- **Records provided**:
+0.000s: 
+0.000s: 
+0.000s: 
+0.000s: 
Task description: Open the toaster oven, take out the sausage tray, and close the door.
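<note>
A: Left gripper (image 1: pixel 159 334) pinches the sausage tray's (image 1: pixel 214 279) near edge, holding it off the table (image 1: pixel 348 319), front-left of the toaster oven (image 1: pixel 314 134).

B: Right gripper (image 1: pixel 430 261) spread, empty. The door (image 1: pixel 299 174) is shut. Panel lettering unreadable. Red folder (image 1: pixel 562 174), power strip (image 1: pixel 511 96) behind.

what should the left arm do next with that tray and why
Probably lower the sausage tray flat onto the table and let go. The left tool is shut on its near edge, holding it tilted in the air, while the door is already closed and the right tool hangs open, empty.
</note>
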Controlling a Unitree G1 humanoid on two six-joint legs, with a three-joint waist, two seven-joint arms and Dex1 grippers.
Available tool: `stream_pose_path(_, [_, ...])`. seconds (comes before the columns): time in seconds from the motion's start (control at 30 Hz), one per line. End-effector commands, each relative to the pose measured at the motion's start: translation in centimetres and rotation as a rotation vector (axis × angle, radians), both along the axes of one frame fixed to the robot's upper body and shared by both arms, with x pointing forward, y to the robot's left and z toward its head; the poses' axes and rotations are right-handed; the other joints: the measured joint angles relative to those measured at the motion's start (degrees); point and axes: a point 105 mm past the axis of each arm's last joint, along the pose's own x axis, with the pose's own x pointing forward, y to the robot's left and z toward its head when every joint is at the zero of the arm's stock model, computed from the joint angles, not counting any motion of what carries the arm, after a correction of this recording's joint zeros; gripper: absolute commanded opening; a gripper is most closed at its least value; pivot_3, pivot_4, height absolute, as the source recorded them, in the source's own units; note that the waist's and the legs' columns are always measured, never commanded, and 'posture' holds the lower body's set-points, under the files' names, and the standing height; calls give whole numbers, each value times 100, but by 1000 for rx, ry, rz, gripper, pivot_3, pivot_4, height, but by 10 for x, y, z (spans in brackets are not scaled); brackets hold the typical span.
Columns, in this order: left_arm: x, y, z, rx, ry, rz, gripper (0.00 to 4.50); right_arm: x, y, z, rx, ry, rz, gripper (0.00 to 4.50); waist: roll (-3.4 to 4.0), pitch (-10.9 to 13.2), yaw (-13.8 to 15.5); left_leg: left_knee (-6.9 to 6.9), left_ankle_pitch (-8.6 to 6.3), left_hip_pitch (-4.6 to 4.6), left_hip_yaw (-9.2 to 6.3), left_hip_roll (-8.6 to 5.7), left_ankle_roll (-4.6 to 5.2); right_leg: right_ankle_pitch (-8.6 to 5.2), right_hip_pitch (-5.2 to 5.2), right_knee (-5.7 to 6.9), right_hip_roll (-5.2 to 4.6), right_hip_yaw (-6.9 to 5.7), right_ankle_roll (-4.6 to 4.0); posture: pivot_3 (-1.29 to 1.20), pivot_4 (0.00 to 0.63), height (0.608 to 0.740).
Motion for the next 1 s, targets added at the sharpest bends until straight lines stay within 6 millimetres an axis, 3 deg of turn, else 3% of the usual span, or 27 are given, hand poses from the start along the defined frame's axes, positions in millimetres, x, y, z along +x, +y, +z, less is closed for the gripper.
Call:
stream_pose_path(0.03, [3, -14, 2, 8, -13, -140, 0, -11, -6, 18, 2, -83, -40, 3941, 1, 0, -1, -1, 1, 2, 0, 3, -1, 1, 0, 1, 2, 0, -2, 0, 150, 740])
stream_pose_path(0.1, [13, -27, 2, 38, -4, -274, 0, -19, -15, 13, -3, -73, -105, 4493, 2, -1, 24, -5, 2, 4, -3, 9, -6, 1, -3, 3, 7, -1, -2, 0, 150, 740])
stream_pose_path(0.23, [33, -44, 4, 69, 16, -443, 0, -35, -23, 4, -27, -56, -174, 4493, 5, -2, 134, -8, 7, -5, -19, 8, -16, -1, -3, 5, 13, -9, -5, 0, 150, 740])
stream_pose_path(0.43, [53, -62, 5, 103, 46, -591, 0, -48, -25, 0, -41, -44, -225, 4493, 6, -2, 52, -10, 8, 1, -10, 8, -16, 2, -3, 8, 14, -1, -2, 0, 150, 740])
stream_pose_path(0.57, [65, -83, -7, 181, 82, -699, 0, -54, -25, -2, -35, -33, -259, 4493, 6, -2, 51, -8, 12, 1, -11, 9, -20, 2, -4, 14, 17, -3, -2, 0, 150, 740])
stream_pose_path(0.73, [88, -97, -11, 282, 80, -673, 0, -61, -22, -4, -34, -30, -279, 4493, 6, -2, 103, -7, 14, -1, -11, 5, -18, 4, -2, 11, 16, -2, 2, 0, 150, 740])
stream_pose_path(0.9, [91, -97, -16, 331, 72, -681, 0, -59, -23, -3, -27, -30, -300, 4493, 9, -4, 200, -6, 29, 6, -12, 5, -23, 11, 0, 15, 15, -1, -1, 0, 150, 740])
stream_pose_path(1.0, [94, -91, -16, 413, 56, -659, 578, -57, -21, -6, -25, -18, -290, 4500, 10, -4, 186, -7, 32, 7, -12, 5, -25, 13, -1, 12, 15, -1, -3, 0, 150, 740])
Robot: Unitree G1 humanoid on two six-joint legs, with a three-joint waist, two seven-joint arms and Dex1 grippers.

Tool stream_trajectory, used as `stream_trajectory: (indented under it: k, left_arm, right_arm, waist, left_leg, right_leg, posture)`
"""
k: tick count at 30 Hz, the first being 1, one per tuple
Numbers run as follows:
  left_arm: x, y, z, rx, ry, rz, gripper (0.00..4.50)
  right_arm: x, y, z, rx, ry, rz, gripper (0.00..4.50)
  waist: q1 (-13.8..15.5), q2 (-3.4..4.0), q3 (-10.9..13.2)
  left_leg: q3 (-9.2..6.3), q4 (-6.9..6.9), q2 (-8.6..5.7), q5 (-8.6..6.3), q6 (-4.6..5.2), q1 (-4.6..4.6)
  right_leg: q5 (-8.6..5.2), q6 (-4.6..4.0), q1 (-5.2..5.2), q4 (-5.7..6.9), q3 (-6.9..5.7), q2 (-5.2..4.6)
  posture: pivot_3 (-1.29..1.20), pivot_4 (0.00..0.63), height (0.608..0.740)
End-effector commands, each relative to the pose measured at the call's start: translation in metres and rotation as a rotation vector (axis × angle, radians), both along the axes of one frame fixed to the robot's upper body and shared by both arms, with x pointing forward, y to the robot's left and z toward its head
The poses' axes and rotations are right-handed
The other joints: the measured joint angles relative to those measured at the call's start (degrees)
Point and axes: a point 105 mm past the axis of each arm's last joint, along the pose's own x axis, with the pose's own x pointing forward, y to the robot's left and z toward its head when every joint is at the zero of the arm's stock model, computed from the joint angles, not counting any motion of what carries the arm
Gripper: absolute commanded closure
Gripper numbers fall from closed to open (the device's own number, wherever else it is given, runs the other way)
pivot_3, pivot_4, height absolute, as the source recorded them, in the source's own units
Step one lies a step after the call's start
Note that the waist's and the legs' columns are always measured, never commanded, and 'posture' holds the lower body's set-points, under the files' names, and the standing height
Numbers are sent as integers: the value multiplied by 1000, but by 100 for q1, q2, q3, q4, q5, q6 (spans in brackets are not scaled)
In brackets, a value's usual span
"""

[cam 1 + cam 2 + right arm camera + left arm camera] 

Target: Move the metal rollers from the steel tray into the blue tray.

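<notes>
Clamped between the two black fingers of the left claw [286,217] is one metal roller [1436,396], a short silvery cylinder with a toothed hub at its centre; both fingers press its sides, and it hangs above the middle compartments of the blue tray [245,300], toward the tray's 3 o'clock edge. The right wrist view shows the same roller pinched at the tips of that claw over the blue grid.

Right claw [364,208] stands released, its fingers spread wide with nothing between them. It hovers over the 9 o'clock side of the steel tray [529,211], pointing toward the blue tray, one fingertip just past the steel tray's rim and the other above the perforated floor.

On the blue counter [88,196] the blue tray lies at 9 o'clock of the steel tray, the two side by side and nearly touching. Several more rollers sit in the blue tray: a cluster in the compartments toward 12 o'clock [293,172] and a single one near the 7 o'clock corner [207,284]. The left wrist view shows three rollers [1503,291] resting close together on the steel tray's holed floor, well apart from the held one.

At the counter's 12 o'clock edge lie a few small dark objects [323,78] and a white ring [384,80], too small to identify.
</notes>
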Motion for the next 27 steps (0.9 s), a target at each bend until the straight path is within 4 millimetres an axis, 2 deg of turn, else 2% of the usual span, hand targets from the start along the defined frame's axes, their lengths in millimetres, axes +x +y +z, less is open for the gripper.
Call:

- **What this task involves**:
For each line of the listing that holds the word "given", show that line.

- **Output for this exercise**:
Motion for the next 1 s, targets added at the sharpest bends until straight lines stay within 6 millimetres an axis, 3 deg of turn, else 3% of the usual span, or 27 are given, hand poses from the start along the defined frame's axes, positions in millimetres, x, y, z along +x, +y, +z, less is closed for the gripper.
Gripper numbers fall from closed to open (the device's own number, wherever else it is given, runs the other way)

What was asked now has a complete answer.